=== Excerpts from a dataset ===

<<<<

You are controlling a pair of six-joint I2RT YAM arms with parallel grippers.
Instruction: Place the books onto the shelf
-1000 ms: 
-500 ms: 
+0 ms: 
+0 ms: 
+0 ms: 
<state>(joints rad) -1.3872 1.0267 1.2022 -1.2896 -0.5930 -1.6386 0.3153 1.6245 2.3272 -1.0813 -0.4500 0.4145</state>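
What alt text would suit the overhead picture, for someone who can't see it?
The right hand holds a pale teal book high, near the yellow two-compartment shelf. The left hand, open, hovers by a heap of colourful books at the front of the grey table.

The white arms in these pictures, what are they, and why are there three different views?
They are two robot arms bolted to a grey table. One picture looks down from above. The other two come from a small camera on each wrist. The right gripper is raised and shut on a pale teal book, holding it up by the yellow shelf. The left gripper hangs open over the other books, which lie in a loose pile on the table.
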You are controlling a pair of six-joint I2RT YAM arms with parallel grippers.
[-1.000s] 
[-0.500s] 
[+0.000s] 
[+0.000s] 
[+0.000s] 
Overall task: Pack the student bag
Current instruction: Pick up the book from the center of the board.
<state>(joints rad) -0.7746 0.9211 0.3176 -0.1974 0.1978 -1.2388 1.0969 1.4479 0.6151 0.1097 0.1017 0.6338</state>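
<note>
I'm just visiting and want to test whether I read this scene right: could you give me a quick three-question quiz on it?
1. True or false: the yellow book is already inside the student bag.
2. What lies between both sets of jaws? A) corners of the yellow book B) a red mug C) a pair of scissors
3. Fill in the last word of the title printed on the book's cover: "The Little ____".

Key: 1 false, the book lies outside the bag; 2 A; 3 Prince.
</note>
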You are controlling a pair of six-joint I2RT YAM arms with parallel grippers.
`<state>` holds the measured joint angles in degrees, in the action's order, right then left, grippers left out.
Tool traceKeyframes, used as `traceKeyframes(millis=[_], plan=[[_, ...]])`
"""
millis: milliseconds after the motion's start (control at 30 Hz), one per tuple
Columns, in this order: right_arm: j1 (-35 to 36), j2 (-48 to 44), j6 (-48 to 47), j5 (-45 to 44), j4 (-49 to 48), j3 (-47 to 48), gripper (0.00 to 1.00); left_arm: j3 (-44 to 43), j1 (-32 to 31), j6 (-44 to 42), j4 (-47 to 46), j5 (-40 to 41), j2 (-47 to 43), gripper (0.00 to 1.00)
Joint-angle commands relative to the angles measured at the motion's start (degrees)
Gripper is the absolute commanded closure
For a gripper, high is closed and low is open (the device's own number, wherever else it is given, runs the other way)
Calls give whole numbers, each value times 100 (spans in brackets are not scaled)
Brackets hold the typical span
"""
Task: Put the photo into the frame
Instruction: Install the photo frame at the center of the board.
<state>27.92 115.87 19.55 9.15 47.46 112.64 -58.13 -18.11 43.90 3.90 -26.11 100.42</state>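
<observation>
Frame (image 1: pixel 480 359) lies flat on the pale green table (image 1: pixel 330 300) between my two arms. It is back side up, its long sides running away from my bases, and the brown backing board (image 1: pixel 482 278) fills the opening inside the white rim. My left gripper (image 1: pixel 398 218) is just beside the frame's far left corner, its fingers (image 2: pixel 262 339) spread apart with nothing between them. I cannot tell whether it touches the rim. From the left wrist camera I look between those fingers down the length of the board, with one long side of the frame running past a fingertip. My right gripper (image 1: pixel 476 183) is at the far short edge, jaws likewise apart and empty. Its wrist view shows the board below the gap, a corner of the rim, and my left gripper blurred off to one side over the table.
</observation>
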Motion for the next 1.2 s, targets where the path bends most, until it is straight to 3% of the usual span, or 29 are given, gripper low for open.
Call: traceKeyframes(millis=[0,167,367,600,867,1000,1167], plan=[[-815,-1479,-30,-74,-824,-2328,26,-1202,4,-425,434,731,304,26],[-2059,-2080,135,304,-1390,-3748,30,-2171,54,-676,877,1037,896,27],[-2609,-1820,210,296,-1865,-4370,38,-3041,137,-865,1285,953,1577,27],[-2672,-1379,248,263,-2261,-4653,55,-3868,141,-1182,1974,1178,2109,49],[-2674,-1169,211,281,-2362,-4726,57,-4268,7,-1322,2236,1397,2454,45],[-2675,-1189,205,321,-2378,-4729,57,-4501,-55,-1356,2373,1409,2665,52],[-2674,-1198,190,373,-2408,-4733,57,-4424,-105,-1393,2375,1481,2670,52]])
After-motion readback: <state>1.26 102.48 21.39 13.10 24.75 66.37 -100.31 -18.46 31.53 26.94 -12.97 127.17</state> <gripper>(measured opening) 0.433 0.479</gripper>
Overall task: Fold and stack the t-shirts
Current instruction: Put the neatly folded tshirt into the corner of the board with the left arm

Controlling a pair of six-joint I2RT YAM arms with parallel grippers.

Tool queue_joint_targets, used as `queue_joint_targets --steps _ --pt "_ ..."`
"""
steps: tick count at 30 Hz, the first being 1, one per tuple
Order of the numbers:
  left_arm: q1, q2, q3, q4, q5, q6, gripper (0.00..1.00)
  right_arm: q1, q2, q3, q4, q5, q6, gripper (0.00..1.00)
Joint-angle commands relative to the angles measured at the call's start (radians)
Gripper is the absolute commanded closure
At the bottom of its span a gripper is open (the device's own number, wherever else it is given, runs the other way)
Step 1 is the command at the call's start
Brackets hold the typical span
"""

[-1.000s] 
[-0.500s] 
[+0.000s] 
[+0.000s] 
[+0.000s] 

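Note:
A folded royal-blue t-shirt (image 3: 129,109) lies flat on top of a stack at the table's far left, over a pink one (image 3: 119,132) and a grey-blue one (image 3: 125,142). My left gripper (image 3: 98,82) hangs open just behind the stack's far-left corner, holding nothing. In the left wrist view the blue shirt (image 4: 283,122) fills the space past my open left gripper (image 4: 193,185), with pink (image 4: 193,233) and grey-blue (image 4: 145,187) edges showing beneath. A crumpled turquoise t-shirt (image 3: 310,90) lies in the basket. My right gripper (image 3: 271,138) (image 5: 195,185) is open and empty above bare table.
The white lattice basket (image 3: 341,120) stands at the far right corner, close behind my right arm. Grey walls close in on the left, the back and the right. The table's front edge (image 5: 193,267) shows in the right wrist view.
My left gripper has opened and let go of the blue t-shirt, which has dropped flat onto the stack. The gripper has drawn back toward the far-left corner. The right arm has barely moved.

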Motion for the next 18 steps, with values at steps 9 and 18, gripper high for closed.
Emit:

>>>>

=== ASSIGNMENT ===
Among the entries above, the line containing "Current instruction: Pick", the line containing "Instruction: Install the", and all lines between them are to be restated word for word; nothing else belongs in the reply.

=== SOLUTION TO THIS PROBLEM ===
Current instruction: Pick up the book from the center of the board.
<state>(joints rad) -0.7746 0.9211 0.3176 -0.1974 0.1978 -1.2388 1.0969 1.4479 0.6151 0.1097 0.1017 0.6338</state>
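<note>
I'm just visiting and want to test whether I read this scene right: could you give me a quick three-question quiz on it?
1. True or false: the yellow book is already inside the student bag.
2. What lies between both sets of jaws? A) corners of the yellow book B) a red mug C) a pair of scissors
3. Fill in the last word of the title printed on the book's cover: "The Little ____".

Key: 1 false, the book lies outside the bag; 2 A; 3 Prince.
</note>
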You are controlling a pair of six-joint I2RT YAM arms with parallel grippers.
`<state>` holds the measured joint angles in degrees, in the action's order, right then left, grippers left out.
Tool traceKeyframes, used as `traceKeyframes(millis=[_], plan=[[_, ...]])`
"""
millis: milliseconds after the motion's start (control at 30 Hz), one per tuple
Columns, in this order: right_arm: j1 (-35 to 36), j2 (-48 to 44), j6 (-48 to 47), j5 (-45 to 44), j4 (-49 to 48), j3 (-47 to 48), gripper (0.00 to 1.00); left_arm: j3 (-44 to 43), j1 (-32 to 31), j6 (-44 to 42), j4 (-47 to 46), j5 (-40 to 41), j2 (-47 to 43), gripper (0.00 to 1.00)
Joint-angle commands relative to the angles measured at the motion's start (degrees)
Gripper is the absolute commanded closure
For a gripper, high is closed and low is open (the device's own number, wherever else it is given, runs the other way)
Calls give whole numbers, each value times 100 (spans in brackets are not scaled)
Brackets hold the typical span
"""
Task: Put the photo into the frame
Instruction: Install the photo frame at the center of the board.

No additional output is needed.